> _Work to be completed_
When you reach the line below that has "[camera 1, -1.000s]", start returning lines exactly, and stop after the line that has "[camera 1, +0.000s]"; skip the pictures.

━━━━━ Records for the task ━━━━━

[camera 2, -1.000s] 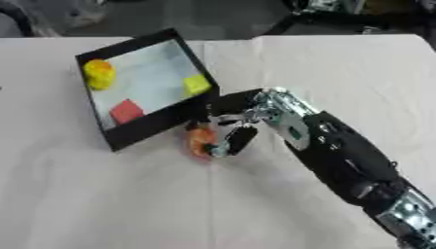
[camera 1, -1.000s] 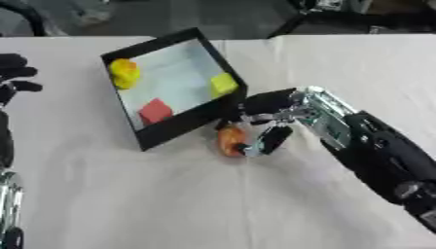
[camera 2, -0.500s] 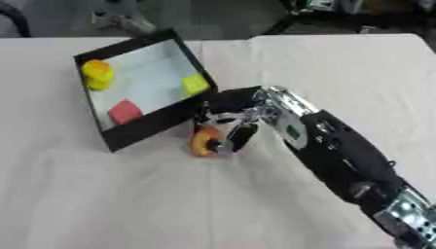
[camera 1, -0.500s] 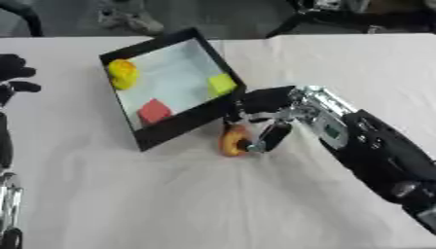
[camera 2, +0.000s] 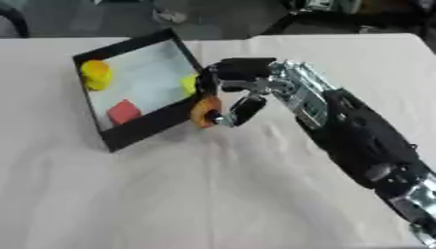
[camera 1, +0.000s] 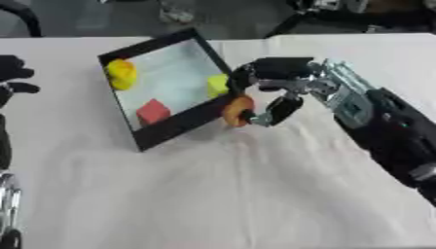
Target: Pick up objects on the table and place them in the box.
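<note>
My right hand is shut on a small orange object, pinched between thumb and curled fingers, lifted beside the near right wall of the black box. Inside the box lie a red cube, a yellow piece at the far left corner and another yellow piece by the right wall. My left hand shows at the left edge, dark fingers relaxed, away from the box.
A white cloth covers the table, wrinkled in front of the box. Dark chair legs and equipment stand beyond the far edge. My right forearm crosses the right side of the table.
My right hand has lifted the orange object off the cloth and carried it up and towards the box's right wall.
</note>
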`<move>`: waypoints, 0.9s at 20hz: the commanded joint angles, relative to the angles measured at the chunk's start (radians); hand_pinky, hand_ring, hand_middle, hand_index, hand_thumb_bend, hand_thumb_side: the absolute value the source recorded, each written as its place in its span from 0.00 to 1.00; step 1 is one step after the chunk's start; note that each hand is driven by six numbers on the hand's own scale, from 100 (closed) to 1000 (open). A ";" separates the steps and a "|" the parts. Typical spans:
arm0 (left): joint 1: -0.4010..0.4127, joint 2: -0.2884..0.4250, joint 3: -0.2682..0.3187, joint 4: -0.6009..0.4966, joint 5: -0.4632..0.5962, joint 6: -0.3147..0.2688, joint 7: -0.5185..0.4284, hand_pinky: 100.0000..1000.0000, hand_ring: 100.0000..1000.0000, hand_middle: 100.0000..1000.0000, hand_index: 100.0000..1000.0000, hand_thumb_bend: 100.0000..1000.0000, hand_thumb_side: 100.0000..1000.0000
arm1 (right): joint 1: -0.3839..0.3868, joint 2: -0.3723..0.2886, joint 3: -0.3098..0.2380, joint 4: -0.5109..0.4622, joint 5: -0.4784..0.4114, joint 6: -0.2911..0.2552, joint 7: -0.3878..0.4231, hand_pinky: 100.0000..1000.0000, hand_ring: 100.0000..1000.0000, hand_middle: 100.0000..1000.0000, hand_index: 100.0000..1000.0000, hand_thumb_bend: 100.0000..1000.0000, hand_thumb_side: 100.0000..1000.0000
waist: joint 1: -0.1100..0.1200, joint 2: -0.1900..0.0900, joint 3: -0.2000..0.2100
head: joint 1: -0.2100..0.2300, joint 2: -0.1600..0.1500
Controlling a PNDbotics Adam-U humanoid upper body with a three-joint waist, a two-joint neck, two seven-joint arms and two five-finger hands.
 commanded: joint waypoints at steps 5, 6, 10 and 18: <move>-0.017 -0.001 -0.010 -0.021 0.002 -0.006 -0.014 0.49 0.57 0.54 0.62 0.00 0.88 | -0.097 0.002 -0.070 0.134 -0.081 0.035 0.074 0.83 0.81 0.57 0.38 0.00 0.12 | -0.004 -0.026 0.024 | -0.029 -0.002; -0.018 -0.002 -0.011 -0.021 0.003 -0.007 -0.016 0.49 0.57 0.54 0.62 0.00 0.88 | -0.106 0.008 -0.078 0.155 -0.075 0.036 0.056 0.82 0.80 0.56 0.39 0.00 0.12 | -0.004 -0.025 0.028 | -0.033 -0.002; -0.022 -0.007 -0.016 -0.023 0.005 -0.008 -0.022 0.49 0.57 0.54 0.62 0.00 0.88 | -0.137 0.032 -0.098 0.229 -0.023 0.035 -0.080 0.82 0.79 0.55 0.44 0.00 0.11 | -0.007 -0.022 0.041 | -0.045 -0.002; -0.028 -0.018 -0.024 -0.026 0.007 -0.013 -0.028 0.49 0.57 0.54 0.62 0.00 0.88 | -0.157 0.056 -0.099 0.269 0.129 0.088 -0.379 0.84 0.83 0.75 0.99 0.00 0.25 | -0.017 -0.017 0.059 | -0.056 -0.002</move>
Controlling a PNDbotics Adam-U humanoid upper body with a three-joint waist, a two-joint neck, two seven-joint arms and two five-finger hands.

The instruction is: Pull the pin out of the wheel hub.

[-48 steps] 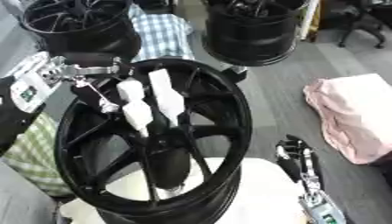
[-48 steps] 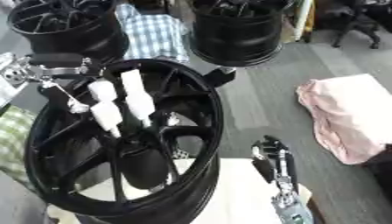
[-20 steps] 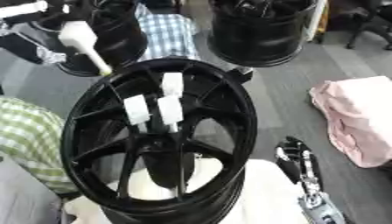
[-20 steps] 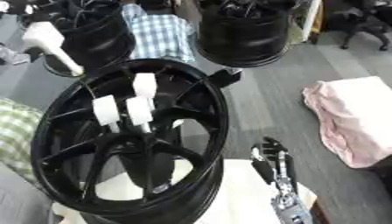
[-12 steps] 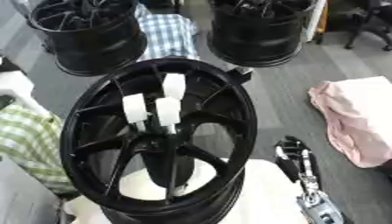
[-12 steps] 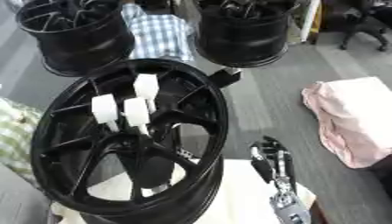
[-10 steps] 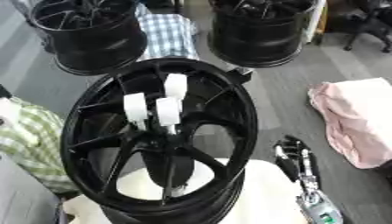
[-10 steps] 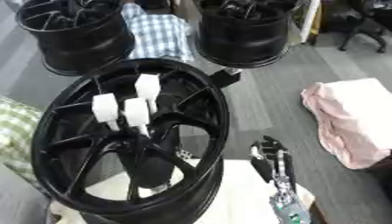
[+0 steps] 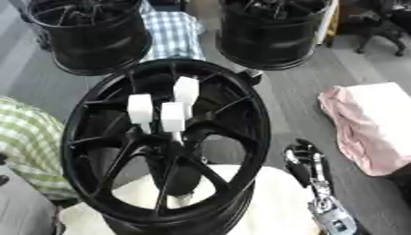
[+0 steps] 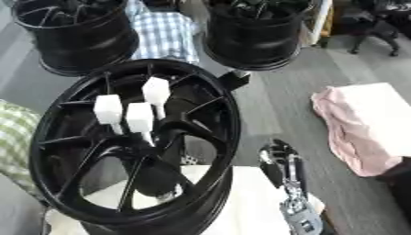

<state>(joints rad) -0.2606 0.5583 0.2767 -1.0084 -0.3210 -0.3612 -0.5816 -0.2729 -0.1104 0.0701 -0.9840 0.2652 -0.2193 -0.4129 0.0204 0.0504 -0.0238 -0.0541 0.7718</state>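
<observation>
A large black spoked wheel hub (image 9: 96, 151) stands tilted in the middle, resting on a white pad (image 9: 273, 206). Three white block-headed pins stick up from its centre: one at the left (image 9: 140, 108), one in the middle (image 9: 173, 117) and one further back (image 9: 186, 90). My right hand (image 9: 303, 160) rests at the lower right beside the hub's rim, fingers relaxed and pointing up, holding nothing and touching no pin. My left hand shows in neither view.
Two more black wheels stand at the back, one left (image 9: 88, 32) and one right (image 9: 273, 32), with a blue checked cloth (image 9: 173, 30) between them. A green checked cloth (image 9: 28, 147) lies at the left and a pink cloth (image 9: 369, 124) at the right.
My left hand lifted a white pin away from the hub to the upper left, then left the view with it. The right hand has stayed where it was.
</observation>
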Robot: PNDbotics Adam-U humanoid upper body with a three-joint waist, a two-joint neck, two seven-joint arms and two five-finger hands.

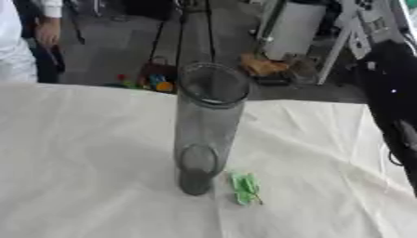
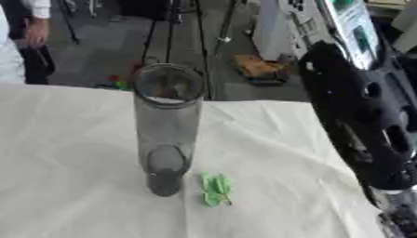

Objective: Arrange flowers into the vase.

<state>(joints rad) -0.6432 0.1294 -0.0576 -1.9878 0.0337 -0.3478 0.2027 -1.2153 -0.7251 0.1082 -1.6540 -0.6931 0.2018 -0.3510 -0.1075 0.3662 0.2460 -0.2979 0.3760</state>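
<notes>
Nearest to us, a small green sprig (image 1: 245,188) lies flat on the white cloth (image 1: 81,162) covering the bench, just right of the base of the vase (image 1: 205,128). The vase, a tall clear glass tube, stands upright mid-cloth with no flower in it. On the right, a black arm (image 2: 358,116) comes down along the bench edge; its hand is cut off by the frame, so I cannot tell what the fingers are doing. The left hand isn't showing.
</notes>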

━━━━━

> _Output of the exercise_
[camera 1, -1.000s] 
[camera 2, -0.500s] 
[camera 1, -0.500s] 
[camera 2, +0.000s] 
[camera 1, +0.000s] 

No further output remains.